2011 Teaching Awards
Dr Therese Arseneau, School of Social and Political Sciences
Therese says that for her there are three essentials to being an effective teacher – being clear, informative and interesting. Her ambition is to make politics relevant and vital to every student. She brings the study of politics to life by bringing the politicians to the student with guest lecturers, most notably John Key on the role of the Prime Minister. She also brings students to see politics up close – each year she organises the programme for the New Zealand politics honours students’ field trip to Parliament. Students typically call this experience “life changing” and the “highlight of their honours year” with meetings with various politicians, bureaucrats and media. After three days of their visit, three years of lectures finally make total sense.
Therese also believes in the importance of university academics breaking out of the ‘ivory tower’ and becoming relevant to the general public too. She teaches outside the university at for example probis clubs, the officer training school at Woolston and the UC spring lecture series for the community and has participated in a national speaking tour for the Electoral Commission explaining the options on the MMP referendum. She also feels that her appearances in the media, particularly around elections, are an extension of her teaching of New Zealand politics, just to a wider audience.
Therese says that she finds New Zealand politics utterly fascinating and she wears her passion for the subject on her sleeve in the classroom.
Dr Andrew Bainbridge-Smith, Department of Electrical and Computer Engineering
Andrew is widely acknowledged to be passionate about teaching and the University. His outstanding contributions are evident in both the courses he teaches into, the curriculum development in his department and his contributions to the faculty as a whole. He is known as a teacher who works hard at improving his teaching – by reviewing and reflecting with his students on their learning, by surveying students on all his courses and through subsequent curriculum development. He says that he believes teaching is an art which must be practised with the aim of always doing better.

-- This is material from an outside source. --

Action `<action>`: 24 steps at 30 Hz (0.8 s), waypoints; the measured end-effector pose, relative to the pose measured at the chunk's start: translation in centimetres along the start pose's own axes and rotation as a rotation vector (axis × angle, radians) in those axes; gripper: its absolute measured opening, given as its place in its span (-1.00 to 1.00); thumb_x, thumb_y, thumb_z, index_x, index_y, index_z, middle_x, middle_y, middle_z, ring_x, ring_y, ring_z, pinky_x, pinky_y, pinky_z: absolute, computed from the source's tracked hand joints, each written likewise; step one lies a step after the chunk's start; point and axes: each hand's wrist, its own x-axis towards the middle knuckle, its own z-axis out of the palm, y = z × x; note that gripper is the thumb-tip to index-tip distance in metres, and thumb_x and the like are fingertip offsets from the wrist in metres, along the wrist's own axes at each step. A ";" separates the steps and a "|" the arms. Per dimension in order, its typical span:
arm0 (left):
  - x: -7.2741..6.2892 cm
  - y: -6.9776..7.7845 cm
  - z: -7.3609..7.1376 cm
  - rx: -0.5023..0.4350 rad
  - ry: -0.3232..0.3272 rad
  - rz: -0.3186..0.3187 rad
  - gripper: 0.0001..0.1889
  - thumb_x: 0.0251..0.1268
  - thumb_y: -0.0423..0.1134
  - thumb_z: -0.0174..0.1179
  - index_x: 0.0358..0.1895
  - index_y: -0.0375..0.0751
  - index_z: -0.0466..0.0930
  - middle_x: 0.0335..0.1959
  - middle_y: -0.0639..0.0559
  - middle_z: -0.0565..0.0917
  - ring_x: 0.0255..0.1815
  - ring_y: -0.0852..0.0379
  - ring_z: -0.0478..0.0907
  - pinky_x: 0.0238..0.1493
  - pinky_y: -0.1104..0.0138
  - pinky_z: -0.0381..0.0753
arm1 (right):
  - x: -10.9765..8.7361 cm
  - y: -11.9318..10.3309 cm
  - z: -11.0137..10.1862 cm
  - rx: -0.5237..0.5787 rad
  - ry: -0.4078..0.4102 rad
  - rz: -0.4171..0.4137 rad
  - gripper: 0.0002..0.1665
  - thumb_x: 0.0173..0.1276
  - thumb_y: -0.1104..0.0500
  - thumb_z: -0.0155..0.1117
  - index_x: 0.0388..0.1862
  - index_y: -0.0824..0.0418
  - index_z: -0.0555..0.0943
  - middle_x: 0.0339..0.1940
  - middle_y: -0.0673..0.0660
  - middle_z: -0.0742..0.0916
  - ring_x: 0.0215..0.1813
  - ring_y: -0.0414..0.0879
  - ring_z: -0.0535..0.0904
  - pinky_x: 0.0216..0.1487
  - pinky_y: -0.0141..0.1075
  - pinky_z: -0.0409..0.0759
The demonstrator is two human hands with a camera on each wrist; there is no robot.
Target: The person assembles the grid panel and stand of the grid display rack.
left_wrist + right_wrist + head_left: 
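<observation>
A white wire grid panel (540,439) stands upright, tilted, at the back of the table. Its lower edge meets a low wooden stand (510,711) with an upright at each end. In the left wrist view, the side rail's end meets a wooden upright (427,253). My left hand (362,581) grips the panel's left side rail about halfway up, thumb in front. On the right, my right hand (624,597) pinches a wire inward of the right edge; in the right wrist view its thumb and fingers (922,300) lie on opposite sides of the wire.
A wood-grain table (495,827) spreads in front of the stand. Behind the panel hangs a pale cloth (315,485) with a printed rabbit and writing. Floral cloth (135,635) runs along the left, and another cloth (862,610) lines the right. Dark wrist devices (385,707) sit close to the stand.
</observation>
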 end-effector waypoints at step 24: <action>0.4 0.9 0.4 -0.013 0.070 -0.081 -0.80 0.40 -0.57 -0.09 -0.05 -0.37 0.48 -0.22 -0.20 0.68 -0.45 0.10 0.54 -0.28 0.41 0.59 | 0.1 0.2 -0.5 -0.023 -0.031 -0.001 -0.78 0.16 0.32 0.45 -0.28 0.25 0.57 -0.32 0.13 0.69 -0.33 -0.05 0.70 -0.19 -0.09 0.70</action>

Andrew has also introduced some innovative techniques into his teaching including the development of a small inexpensive microprocessor board that allows students to develop code at home and the introduction of a project in which students are divided into software engineering teams that mimics the design of large software projects in industry. He has also developed new courses which join together previous offerings from Electrical and Computer Engineering and Computer Science and Software Engineering which has resulted in an improved laboratory experience for all students.
As well as his classroom teaching, Andrew spends many hours with undergraduates in his office giving advice and instruction one-to-one and one-on-few. One student said of him “Bambi” – (the nickname he was given when he was the youngest member of the academic staff) –“is an excellent teacher, I went from hating computing to loving it. I don’t know how he did it.”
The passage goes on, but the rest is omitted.